A lawyer representing the text’s author, Azeri theologian Elmir Kuliyev, said he will appeal the ruling, which calls for the text to be banned and copies of it “destroyed.”
“This is pure idiocy. Some local prosecutor sent this material to a local court and they together decided to ban a holy book,” lawyer Murat Musayev, who has one month to appeal the ruling, told Reuters.
“On the one hand there is freedom of religion in Russia, on the other they are banning fundamental religious texts.”
Experts say the more than decade-old translation by Kuliyev is a respected scholarly work, one of four translations of the Qoran into Russian.

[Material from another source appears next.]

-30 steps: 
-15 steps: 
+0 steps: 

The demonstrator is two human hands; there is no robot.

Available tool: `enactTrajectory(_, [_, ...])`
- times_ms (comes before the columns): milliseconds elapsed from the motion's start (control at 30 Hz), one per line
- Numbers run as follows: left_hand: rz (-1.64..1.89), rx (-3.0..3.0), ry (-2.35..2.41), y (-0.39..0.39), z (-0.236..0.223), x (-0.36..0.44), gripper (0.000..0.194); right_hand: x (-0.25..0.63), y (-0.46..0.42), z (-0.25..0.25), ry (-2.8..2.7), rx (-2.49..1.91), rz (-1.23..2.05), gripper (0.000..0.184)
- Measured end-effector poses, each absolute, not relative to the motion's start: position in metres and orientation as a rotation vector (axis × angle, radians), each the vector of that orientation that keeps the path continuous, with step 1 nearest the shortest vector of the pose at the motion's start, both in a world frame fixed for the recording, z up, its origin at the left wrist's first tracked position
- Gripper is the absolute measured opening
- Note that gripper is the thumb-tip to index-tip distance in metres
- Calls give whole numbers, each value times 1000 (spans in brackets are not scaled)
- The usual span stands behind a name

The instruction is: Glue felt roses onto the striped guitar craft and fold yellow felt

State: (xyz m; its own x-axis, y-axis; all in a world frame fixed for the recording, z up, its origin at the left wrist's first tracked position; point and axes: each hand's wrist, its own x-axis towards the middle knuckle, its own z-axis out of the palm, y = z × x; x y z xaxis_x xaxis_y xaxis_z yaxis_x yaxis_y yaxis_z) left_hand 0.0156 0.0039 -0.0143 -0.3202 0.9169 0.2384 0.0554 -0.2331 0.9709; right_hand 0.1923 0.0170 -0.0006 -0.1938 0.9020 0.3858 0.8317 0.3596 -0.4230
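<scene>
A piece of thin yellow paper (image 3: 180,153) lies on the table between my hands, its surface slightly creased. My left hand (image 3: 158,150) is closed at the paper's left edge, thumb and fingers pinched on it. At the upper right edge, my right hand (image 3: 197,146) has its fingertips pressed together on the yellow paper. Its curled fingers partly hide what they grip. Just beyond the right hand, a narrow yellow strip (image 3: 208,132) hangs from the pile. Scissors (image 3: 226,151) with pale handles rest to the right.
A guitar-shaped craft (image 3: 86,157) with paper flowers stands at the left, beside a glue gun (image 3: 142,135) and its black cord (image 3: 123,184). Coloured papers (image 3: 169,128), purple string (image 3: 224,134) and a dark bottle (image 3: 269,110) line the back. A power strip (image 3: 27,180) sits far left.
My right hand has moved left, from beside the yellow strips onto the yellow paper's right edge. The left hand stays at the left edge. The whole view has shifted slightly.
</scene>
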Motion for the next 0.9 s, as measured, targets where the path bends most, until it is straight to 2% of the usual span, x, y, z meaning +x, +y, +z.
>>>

Akhmed Yarlikapov, an expert on Islam with the Russian Academy of Sciences, said, “This is a very high quality translation. The banning of Kuliyev’s translation is utterly unprofessional. You could ban the Bible just as easily because it also has passages that talk about the spilling of blood.”
Putin has championed the dominant Russian Orthodox Church as a moral compass but has also called for a multicultural Russian identity and emphasized the need to avoid religious strife in a country with a Muslim minority estimated at 15 percent.
Since Russia’s anti-extremism law was passed in 2002, with the purpose of curbing potential militant threats, more than 2,000 publications have been placed on a blacklist posted on the Justice Ministry’s website.
The inclusion of some texts, such as the Russian edition of the diaries of Nazi Germany’s Propaganda Minister Joseph Goebbels and Adolf Hitler’s “Mein Kampf,” has not been controversial. But critics say too many innocuous works have been added, threatening the rights of minority groups. Analysts say the abuse stems from vague wording in the law and procedures that empower local officials in a flawed justice system.
Once a court anywhere in Russia judges a text extremist, it is automatically added to the nationwide blacklist.